Gilbert could hardly help his smug smile, as if he himself had been in conference with Mother Nature, putting forth this very idea. _"But there is a brook,_ my love _-and it actually cuts across one corner of the garden."_

 _"Then," said Anne, with a long sigh of supreme satisfaction, "this house you have found is my house of dreams and none other."_ ***

Gilbert didn't trust his own choked response, so merely held his wife to be and let the tide of happiness wash over him.

* * *

Time marched forward as Time does, propelled by the industrious work and plans of a small army of faithful souls, determined to have the very first bride of Green Gables ready come September.

Invitations were sent; to all of _Gilbert's people,_ though Doctor Dave and his wife would remain in Glen St Mary to welcome them _;_ the Harrisons; the Allans; the Echo Lodge contingent, who were to cheerfully give up the delights of Europe for the unmissable spectacle of this wedding; Jane Andrews; Phil and Reverend Jo; and naturally Diana and Fred and the children. Old friends now far-flung would be missed and their absence lamented; Miss Stacey, Aunt Jimsie; Priscilla and Stella, chief among them.

" _It's really dreadful-the way people get scattered over the globe,"_ Anne sighed dramatically one afternoon.

 _"The Lord never intended it, that's what," said Mrs. Rachel authoritatively. "In my young days people grew up and married and settled down where they were born, or pretty near it. Thank goodness you've stuck to the Island, Anne. I was afraid Gilbert would insist on rushing off to the ends of the earth when he got through college, and dragging you with him."_

Anne momentarily thrilled to the prospect of being dragged off by Gilbert to venture to parts unknown, and could barely bite back the observation that all Rachel's own children had done likewise, but thought it safest to be circumspect.

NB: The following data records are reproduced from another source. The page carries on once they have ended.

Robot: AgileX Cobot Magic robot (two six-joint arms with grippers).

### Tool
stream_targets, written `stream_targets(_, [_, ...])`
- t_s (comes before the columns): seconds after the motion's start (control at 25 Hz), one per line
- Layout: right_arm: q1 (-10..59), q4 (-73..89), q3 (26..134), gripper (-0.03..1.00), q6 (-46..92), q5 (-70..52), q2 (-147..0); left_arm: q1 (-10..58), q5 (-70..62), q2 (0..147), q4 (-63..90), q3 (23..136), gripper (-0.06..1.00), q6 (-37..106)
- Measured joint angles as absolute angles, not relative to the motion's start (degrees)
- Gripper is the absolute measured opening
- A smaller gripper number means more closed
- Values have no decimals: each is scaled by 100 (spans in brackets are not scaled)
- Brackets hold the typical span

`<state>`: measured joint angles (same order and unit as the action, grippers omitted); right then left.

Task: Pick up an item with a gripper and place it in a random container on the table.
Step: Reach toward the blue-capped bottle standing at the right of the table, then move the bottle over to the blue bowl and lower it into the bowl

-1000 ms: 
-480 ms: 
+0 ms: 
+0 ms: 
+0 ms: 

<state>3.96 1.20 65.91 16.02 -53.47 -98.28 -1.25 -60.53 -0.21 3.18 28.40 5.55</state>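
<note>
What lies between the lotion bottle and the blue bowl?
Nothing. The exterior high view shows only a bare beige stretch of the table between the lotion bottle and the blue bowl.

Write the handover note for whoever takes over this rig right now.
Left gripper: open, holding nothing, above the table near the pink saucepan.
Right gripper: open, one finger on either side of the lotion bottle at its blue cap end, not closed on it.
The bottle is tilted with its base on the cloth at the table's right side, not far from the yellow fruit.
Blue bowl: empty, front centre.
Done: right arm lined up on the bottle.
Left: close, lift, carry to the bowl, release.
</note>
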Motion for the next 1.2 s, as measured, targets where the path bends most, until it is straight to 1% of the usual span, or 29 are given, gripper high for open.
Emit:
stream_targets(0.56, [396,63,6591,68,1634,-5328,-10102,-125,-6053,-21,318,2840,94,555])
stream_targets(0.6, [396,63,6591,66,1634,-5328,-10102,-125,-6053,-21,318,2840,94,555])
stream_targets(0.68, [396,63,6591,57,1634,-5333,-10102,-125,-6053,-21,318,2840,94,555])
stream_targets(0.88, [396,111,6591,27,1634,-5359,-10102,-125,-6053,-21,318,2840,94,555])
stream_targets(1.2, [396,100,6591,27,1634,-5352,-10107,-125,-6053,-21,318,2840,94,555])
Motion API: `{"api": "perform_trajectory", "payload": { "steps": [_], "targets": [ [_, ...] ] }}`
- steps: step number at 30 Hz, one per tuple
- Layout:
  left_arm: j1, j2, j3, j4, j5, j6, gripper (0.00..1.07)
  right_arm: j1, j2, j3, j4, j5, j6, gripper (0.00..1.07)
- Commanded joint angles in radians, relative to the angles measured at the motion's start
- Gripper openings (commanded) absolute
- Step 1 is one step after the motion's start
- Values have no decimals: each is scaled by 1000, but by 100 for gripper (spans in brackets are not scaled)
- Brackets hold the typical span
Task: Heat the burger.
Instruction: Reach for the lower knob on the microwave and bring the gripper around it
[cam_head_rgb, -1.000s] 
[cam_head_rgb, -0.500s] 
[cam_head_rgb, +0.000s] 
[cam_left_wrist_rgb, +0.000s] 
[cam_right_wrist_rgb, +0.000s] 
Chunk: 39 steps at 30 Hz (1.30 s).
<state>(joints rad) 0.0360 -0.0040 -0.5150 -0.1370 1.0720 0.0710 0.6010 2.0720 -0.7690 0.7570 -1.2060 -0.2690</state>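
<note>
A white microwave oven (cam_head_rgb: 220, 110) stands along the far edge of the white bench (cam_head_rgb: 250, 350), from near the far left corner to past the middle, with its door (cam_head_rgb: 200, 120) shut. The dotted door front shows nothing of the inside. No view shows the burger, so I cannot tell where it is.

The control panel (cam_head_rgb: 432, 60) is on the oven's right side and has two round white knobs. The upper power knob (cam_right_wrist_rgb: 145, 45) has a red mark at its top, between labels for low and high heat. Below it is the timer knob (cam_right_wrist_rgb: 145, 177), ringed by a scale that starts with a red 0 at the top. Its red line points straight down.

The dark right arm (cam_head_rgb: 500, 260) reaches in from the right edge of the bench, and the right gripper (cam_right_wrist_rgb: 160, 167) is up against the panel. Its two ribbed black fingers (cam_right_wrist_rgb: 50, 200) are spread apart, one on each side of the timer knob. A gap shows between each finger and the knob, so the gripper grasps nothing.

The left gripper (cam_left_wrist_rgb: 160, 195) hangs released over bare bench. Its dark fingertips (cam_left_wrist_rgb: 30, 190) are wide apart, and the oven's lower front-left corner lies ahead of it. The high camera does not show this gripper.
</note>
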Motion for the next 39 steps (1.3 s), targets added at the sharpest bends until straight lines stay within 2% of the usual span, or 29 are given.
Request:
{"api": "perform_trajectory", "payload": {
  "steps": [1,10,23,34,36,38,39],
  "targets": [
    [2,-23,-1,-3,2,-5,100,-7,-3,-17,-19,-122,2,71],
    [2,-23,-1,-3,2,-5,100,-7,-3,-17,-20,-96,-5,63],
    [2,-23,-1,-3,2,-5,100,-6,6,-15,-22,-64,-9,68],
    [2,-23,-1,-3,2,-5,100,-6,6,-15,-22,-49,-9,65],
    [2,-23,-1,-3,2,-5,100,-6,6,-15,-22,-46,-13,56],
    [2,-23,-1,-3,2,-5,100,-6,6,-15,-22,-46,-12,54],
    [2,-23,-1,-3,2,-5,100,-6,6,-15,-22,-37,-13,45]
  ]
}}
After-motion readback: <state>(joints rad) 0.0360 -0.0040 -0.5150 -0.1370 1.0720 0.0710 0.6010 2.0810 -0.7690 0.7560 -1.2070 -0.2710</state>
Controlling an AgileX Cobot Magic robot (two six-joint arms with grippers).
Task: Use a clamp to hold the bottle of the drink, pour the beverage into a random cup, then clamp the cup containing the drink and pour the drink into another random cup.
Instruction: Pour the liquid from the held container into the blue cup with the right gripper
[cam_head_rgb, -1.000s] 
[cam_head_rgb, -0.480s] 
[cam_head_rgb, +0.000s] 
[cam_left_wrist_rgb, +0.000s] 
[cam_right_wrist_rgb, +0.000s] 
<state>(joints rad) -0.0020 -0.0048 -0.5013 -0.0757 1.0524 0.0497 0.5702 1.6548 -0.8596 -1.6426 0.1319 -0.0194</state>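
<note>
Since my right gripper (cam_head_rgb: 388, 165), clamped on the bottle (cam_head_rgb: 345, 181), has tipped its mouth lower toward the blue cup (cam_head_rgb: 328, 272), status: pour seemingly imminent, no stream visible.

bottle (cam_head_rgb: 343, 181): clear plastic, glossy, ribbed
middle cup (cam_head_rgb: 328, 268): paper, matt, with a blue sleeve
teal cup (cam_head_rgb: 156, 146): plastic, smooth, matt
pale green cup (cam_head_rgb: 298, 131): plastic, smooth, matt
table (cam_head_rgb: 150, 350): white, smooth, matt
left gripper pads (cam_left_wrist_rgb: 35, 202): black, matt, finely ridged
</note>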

 _"If everybody stayed where he was born places would soon be filled up, Mrs. Lynde."_

 _"Oh, I'm not going to argue with you, Anne. I am not a B.A. What time of the day is the ceremony to be?"_

 _"We have decided on noon-high noon, as the society reporters say. That will give us time to catch the evening train to Glen St. Mary."_

 _"And you'll be married in the parlor?"_

 _"No-not unless it rains. We mean to be married in the orchard- with the blue sky over us and the sunshine around us. Do you know when and where I'd like to be married, if I could? It would be at dawn-a June dawn, with a glorious sunrise, and roses blooming in the gardens; and I would slip down and meet Gilbert and we would go together to the heart of the beech woods,-and there, under the green arches that would be like a splendid cathedral, we would be married."_

 _Marilla sniffed scornfully and Mrs. Lynde looked shocked._

 _"But that would be terrible queer, Anne. Why, it wouldn't really seem legal. And what would Mrs. Harmon Andrews say?"_

 _"Ah, there's the rub," sighed Anne. "There are so many things in life we cannot do because of the fear of what Mrs. Harmon Andrews would say. ` 'Tis true, 'tis pity, and pity 'tis, 'tis true.' What delightful things we might do were it not for Mrs. Harmon Andrews!"_

 _"By times, Anne, I don't feel quite sure that I understand you altogether," complained Mrs. Lynde._

 _"Anne was always romantic, you know," said Marilla apologetically,_ giving her a warning frown.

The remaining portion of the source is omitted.